# Descriptive Stats (Work in progress)

By Kenneth Burchfiel

Released under the MIT license

Now that we've learned how to retrieve, reformat, and clean data, we can finally begin analyzing it! This notebook demonstrates how to calculate descriptive statistics in Python using the Pandas library. One benefit of performing these calculations in Python (rather than Excel, Google Sheets, or another spreadsheet program) is that, once you have these tasks scripted, you can quickly rerun these tasks whenever the original data gets updated.\* You can even have your computer run the script on a daily or hourly basis, thus freeing up time you'd need to spend on busywork for more interesting tasks. 

For example, suppose leaders at NVCU would like to know, on a daily basis, how spring survey results differ from fall and winter ones. (This number could change each day as new spring survey data gets released.) One way to accomplish this task would be to retrieve survey data from your database each day; paste it into Excel or Google Sheets; pivot the data, and then share the output. However, you could also accomplish these same steps in Python. While this would likely take you longer the first time around, you could then create updated analyses of your data in mere seconds. This notebook will show you how!

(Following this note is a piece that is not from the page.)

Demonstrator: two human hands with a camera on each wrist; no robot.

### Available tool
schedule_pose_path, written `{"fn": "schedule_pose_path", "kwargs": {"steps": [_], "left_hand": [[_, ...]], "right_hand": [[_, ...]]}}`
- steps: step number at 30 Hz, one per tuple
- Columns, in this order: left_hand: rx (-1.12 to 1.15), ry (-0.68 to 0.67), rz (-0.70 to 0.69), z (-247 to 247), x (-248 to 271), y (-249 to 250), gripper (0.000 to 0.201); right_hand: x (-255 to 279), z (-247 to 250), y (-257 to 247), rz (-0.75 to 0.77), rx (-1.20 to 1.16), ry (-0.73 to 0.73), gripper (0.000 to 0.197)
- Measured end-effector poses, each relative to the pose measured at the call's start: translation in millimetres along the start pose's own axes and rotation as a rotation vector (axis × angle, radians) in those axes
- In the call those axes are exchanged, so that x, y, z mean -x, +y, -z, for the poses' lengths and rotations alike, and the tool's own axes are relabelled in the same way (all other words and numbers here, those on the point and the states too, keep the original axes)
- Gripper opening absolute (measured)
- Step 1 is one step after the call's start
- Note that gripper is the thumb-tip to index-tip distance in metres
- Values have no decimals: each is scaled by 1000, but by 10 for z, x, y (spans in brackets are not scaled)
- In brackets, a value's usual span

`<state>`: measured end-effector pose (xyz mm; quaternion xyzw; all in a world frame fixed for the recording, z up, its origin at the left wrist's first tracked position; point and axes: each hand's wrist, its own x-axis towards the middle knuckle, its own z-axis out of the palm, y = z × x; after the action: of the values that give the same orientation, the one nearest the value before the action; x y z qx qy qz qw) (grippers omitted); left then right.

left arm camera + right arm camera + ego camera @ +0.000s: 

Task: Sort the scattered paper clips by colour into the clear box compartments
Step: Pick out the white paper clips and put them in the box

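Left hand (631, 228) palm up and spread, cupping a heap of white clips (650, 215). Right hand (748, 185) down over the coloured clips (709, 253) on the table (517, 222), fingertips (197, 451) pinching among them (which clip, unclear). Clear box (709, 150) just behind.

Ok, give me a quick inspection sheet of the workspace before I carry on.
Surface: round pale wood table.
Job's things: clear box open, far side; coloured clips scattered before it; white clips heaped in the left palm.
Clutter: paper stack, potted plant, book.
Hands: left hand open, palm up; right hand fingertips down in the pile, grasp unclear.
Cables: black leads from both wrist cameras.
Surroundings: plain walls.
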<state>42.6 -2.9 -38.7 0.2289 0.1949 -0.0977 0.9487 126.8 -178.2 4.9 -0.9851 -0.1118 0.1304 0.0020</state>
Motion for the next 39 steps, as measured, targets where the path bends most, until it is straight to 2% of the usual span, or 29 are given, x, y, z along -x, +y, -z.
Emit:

\* There are certainly ways to automate Excel tasks as well (e.g. using Visual Basic). I don't have any experience with Visual Basic, so I'm not the best person to compare these two tools; however, I have no doubt that learning it would take some time, and given Python's versatility and power, I would recommend applying that time to learning Python instead. (You can get an estimate of the world's interest in Python versus Visual Basic by checking out the [TIOBE index](https://www.tiobe.com/tiobe-index/).)

In [1]:
import pandas as pd
import numpy as np
from sqlalchemy import create_engine

We'll first import our combined set of fall, spring, and winter student survey results; these results were created within data_prep.ipynb. (Note that these results also include college and level data that we merged in from NVCU's curr_enrollment SQL table; that way, we can evaluate average results by level and college.)

In [2]:
df_survey_results = pd.read_csv('../Data_Prep/2023_survey_results.csv')
df_survey_results.head()

Unnamed: 0,student_id,starting_year,season,score,season_order,college,level,level_for_sorting
0,2020-1,2023,Fall,88,0,STC,Fr,0
1,2020-2,2023,Fall,37,0,STM,Fr,0
2,2020-3,2023,Fall,54,0,STC,Fr,0
3,2020-4,2023,Fall,56,0,STC,Fr,0
4,2020-5,2023,Fall,77,0,STM,Fr,0


## Evaluating changes in average university-wide results during the school year

Our dataset contains survey results from the fall, winter, and spring. In order to determine how the mean survey score has changed over the course of the year, we can use Pandas' [`pivot_table()` function](https://pandas.pydata.org/pandas-docs/stable/reference/api/pandas.pivot_table.html)--which I consider to be one of the most useful functions in the Pandas library.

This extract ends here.